L’enjeu n’est pas de tout modéliser immédiatement, mais de progresser par étapes. Cela passe par le croisement des approches quantitatives et qualitatives, le développement d’indicateurs intermédiaires (fiabilité, robustesse, qualité de service) et une transparence accrue sur les hypothèses retenues. L’objectif est d’enrichir progressivement les modèles, sans en compromettre la lisibilité ni la crédibilité. La recherche académique dans des domaines qui ne sont pas intégrables dans des modèles classiques doit être au cœur de ces leviers pour mieux prédire les comportements individuels et collectifs. C’est notamment comprendre que certains critères sont changeants dans les choix de mobilité, qu’ils sont liés à une attractivité de l’offre qui dépasse les critères objectifs des modèles.

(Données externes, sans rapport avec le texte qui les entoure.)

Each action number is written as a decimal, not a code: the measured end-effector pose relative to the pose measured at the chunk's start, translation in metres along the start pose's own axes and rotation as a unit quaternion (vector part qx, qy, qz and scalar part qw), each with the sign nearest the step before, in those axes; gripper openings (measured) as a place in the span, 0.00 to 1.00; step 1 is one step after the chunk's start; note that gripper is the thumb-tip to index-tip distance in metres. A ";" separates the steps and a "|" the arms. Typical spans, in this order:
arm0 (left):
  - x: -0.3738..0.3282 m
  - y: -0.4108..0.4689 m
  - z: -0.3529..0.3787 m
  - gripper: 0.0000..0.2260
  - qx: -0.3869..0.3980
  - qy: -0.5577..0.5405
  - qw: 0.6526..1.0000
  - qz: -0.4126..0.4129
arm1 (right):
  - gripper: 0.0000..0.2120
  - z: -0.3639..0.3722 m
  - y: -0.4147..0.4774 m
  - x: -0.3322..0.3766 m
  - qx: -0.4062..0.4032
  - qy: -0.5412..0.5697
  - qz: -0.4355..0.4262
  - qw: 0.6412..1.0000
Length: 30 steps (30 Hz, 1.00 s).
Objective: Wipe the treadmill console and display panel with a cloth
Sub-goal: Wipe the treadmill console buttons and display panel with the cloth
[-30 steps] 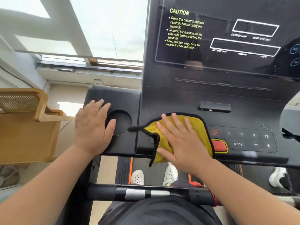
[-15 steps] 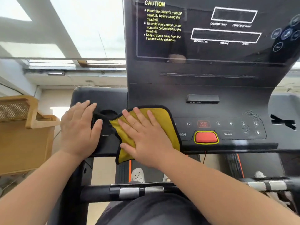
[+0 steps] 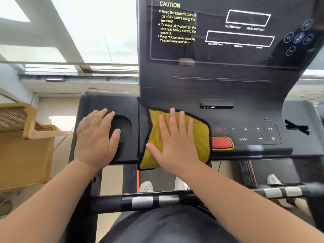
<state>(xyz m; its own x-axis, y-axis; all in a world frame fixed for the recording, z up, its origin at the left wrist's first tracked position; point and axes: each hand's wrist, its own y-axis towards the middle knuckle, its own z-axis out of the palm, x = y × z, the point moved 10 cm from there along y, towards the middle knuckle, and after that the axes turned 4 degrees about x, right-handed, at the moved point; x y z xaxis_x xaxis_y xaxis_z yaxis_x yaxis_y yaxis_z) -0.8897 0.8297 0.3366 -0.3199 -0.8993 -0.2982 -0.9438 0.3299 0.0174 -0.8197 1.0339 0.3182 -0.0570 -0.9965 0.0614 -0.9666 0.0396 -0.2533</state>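
Cloth (image 3: 198, 135), yellow with a black hem, lies flat on the black treadmill console (image 3: 245, 116), its lower edge hanging over the console's near rim. The right hand (image 3: 175, 148) presses down on the cloth with an open palm, fingers (image 3: 172, 120) spread and straight, gripping nothing. Left of the cloth, the left hand (image 3: 96, 137) rests flat on the console's side tray, fingers apart, beside the round cup recess (image 3: 122, 126). Just right of the cloth sits the red button (image 3: 221, 142), then the keypad. Beyond the cloth rises the display panel (image 3: 228, 32), with its yellow caution text (image 3: 177, 23).
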 end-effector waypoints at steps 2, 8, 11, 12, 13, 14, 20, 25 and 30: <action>0.001 0.001 0.000 0.28 0.001 -0.001 1.000 -0.001 | 0.38 0.006 -0.004 0.037 -0.001 -0.010 -0.092 0.996; -0.001 0.000 -0.001 0.27 -0.003 -0.004 1.000 0.000 | 0.36 0.004 -0.011 -0.017 -0.001 -0.007 -0.094 0.996; 0.000 -0.002 -0.004 0.27 -0.008 -0.021 1.000 -0.002 | 0.39 -0.005 -0.005 -0.070 -0.010 0.000 0.041 0.999; 0.000 -0.003 -0.004 0.27 -0.010 -0.023 1.000 0.000 | 0.40 -0.005 -0.004 -0.071 -0.011 -0.001 0.065 0.998; 0.000 -0.003 -0.004 0.27 -0.011 -0.025 1.000 0.002 | 0.41 -0.004 -0.002 -0.063 -0.009 0.000 0.073 0.997; 0.000 -0.004 -0.004 0.27 -0.009 -0.026 1.000 0.001 | 0.41 -0.004 0.000 -0.047 -0.007 0.003 0.059 0.998; 0.003 -0.003 -0.006 0.26 -0.014 -0.045 0.999 -0.003 | 0.34 0.005 -0.005 0.044 0.009 -0.017 -0.146 0.989; -0.003 -0.001 -0.007 0.26 -0.014 -0.038 0.999 0.006 | 0.37 0.005 -0.018 -0.018 0.006 -0.007 -0.111 0.994; -0.015 -0.007 -0.008 0.26 -0.028 -0.068 0.997 0.006 | 0.43 -0.003 -0.009 -0.085 0.008 -0.005 0.100 0.995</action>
<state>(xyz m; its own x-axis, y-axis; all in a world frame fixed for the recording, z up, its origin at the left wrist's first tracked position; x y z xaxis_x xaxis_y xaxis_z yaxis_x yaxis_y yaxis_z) -0.8788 0.8391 0.3485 -0.3200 -0.8475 -0.4235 -0.9446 0.3200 0.0735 -0.8072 1.1186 0.3178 -0.2460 -0.9693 -0.0007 -0.9321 0.2368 -0.2741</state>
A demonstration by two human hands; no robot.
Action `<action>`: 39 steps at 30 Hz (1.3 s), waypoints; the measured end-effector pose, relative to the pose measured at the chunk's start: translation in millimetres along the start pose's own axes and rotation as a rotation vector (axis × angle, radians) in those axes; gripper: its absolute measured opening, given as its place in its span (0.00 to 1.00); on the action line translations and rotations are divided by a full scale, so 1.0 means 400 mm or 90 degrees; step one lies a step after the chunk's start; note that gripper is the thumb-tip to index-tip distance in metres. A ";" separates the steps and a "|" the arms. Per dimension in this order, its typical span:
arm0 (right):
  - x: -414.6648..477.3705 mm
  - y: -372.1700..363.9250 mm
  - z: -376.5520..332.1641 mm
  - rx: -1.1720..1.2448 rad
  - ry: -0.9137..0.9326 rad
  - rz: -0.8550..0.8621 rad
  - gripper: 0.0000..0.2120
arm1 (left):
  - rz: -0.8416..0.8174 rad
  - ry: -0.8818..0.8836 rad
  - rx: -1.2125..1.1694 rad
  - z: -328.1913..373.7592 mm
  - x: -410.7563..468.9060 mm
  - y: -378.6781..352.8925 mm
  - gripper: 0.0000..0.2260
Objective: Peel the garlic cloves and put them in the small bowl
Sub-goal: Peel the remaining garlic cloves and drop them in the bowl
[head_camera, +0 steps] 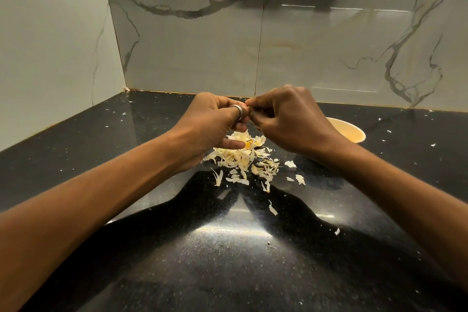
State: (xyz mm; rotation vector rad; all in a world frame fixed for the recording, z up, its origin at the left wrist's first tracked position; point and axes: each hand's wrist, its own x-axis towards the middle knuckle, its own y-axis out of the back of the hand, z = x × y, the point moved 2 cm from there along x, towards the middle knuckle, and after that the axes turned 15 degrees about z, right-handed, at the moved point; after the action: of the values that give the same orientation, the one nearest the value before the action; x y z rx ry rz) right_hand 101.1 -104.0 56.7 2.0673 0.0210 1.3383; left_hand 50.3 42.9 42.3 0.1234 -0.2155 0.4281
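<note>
Spanning the foreground, the black speckled bench (228,261) carries the work. Above its middle the left hand (215,121) and right hand (291,121) meet, fingers tightly curled. Directly below them lies a heap of pale garlic skins (240,157), with flakes scattered around. The cream small bowl (349,132) stands behind the right wrist, partly covered. Both hands' fingertips pinch a garlic clove (248,109), almost hidden. A silver ring (239,110) circles one left finger.
</note>
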 end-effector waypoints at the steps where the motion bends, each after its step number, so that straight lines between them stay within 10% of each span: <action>1: 0.000 0.001 0.000 0.000 0.004 0.003 0.07 | -0.003 0.004 -0.003 0.000 -0.001 0.000 0.05; 22: -0.009 0.010 -0.006 -0.017 0.085 0.045 0.04 | -0.040 0.059 0.013 0.001 0.014 0.013 0.06; 39: -0.011 0.004 0.001 -0.046 0.069 -0.028 0.20 | -0.081 0.017 0.099 -0.036 -0.005 -0.020 0.08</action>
State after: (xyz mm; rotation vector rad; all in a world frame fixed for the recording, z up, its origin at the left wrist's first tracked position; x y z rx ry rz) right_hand 98.8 -107.2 53.9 1.9222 0.0642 1.4026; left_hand 54.6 37.3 27.3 0.2819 -0.1477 0.3186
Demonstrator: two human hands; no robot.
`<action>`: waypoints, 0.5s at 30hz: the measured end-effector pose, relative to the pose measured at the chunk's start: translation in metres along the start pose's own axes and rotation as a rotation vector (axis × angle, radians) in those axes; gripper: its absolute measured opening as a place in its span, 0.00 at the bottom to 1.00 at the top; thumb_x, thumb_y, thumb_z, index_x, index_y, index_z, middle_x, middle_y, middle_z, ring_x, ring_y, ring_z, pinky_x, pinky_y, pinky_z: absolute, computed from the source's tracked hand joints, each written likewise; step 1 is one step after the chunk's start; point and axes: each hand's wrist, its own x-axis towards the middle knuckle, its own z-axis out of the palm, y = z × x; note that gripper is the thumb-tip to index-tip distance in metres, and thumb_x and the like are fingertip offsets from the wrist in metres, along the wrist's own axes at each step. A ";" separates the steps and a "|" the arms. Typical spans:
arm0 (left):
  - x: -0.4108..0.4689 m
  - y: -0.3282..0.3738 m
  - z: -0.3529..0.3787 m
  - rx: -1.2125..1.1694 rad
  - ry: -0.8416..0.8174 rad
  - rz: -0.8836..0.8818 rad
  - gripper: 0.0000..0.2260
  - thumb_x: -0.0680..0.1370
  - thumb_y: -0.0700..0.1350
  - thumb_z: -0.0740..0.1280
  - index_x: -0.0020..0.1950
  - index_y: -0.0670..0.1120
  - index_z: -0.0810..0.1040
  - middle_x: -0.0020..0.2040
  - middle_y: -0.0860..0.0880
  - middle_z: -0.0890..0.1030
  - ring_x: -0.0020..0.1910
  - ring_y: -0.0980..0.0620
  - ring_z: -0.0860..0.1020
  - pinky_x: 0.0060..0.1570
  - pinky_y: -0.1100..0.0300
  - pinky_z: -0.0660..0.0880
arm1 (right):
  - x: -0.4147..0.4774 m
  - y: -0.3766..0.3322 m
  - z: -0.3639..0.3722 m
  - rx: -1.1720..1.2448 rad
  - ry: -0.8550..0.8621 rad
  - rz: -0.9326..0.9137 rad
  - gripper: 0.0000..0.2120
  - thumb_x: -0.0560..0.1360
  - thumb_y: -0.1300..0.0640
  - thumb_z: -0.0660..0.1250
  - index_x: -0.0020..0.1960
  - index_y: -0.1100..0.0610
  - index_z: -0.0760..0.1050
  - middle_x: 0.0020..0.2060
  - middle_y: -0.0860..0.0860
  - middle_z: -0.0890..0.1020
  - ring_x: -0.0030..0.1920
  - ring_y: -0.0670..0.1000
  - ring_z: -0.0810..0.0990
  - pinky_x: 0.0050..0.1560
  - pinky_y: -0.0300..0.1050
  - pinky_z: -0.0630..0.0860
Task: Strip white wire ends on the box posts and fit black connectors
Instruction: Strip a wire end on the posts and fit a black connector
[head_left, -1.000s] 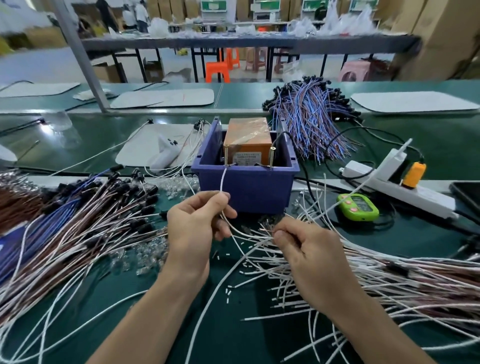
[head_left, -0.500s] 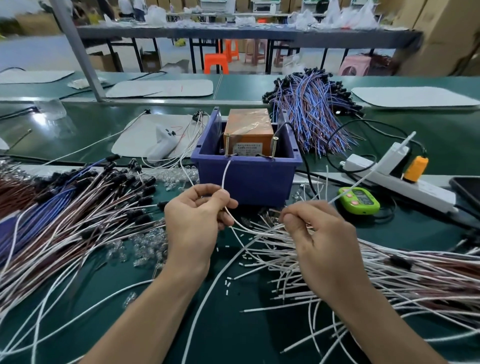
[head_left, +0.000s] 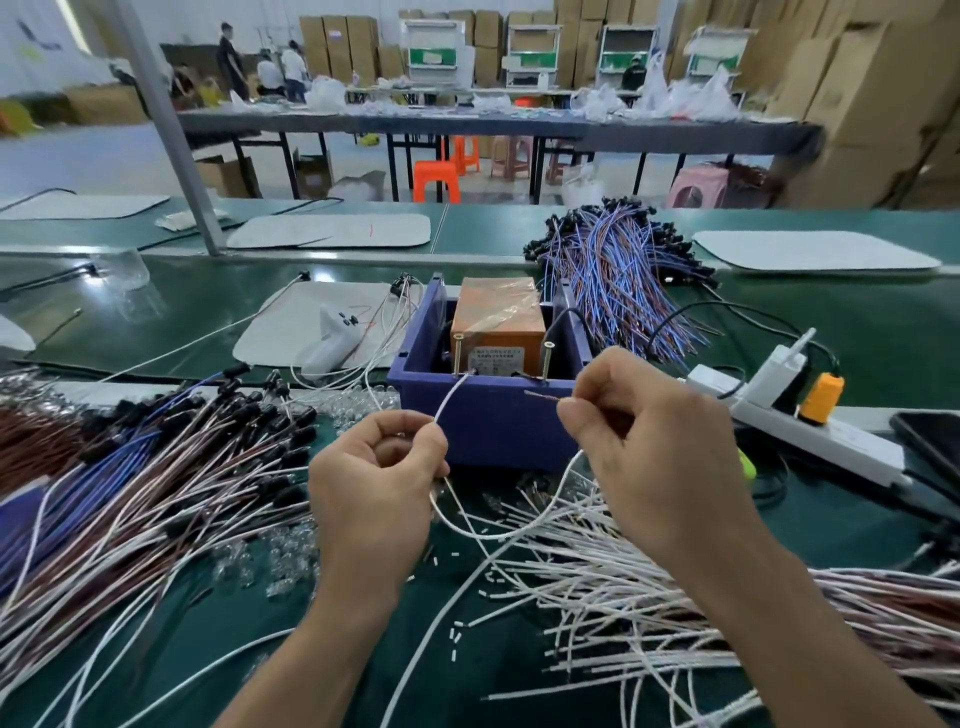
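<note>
Left hand (head_left: 371, 483) and right hand (head_left: 649, 447) each pinch the white wire (head_left: 451, 399); press it steadily against the post (head_left: 458, 356), apparently touching.

One wide-angle head-worn camera looks forward and down over the desk (head_left: 197, 312), close above left hand (head_left: 371, 499) and right hand (head_left: 660, 452), cartons (head_left: 883, 104) far behind.

Premises: a factory assembly hall. A long green workbench (head_left: 208, 301) runs across the floor, loaded with bulk piles of cut white wires (head_left: 623, 597) and leads with black connectors (head_left: 208, 467). A blue box (head_left: 493, 421) holding an orange unit (head_left: 498, 312) stands on it, beside a power strip (head_left: 810, 431). Behind: a second long table (head_left: 467, 130), plastic stools (head_left: 437, 179), cardboard cartons (head_left: 857, 104) stacked high along the wall, and workers (head_left: 293, 73) standing in the distance
</note>
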 end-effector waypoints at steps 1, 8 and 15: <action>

Pour produire des prévisions pertinentes, les projets doivent interroger l’ensemble des modes de déplacement et leurs interactions. Or, les projets de mobilité restent le plus souvent conçus et arbitrés par segments sans toujours intégrer pleinement les effets croisés entre transports collectifs, voiture, vélo, marche ou covoiturage. Ce morcellement limite la capacité des modèles à intégrer l’ensemble des leviers d’action publique.
Il s’agit de repositionner les projets comme des systèmes de mobilité, et non comme des réponses modales isolées. En interrogeant dès l’amont l’articulation entre les modes et leurs conditions d’usage, la maîtrise d’ouvrage peut affiner les hypothèses, affiner la justesse des prévisions et mieux éclairer la décision.